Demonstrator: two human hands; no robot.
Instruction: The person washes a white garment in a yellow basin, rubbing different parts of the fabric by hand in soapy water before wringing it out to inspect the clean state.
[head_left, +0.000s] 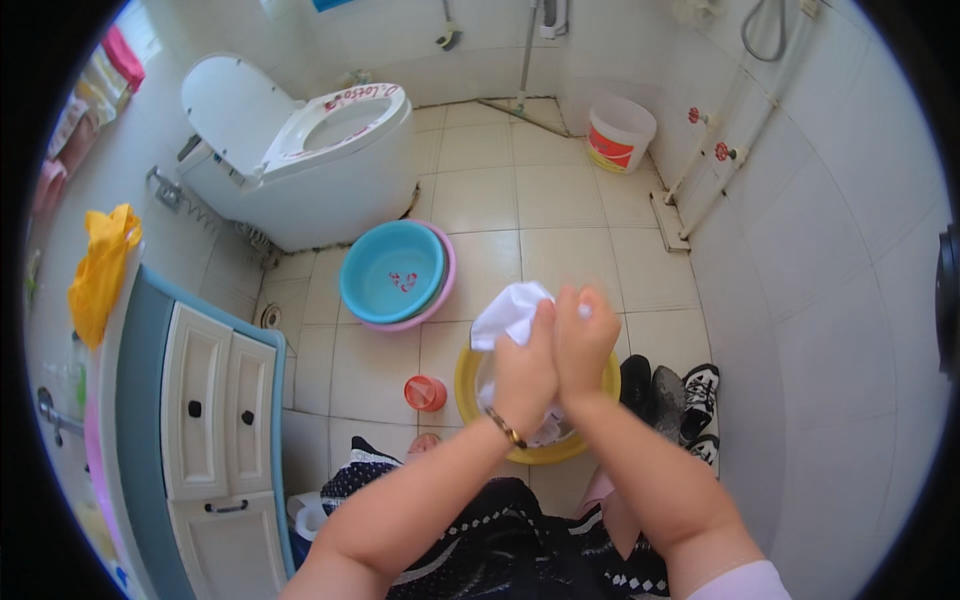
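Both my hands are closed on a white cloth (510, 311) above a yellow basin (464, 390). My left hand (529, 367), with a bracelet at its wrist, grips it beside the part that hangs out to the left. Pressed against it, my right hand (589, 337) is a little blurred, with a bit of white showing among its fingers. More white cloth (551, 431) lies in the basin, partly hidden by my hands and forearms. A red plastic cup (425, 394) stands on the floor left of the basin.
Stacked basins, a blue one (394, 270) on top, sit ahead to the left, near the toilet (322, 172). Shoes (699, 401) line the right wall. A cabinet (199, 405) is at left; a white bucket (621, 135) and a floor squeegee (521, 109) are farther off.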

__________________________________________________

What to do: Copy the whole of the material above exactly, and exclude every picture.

Output for this task:
Demonstrator: two human hands; no robot.
Instruction: The person washes a white garment in a yellow basin, rubbing different parts of the fabric by hand in soapy water before wringing it out to inspect the clean state.
[head_left, +0.000s] 
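Both my hands are closed on a white cloth (510, 311) above a yellow basin (464, 390). My left hand (529, 367), with a bracelet at its wrist, grips it beside the part that hangs out to the left. Pressed against it, my right hand (589, 337) is a little blurred, with a bit of white showing among its fingers. More white cloth (551, 431) lies in the basin, partly hidden by my hands and forearms. A red plastic cup (425, 394) stands on the floor left of the basin.
Stacked basins, a blue one (394, 270) on top, sit ahead to the left, near the toilet (322, 172). Shoes (699, 401) line the right wall. A cabinet (199, 405) is at left; a white bucket (621, 135) and a floor squeegee (521, 109) are farther off.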

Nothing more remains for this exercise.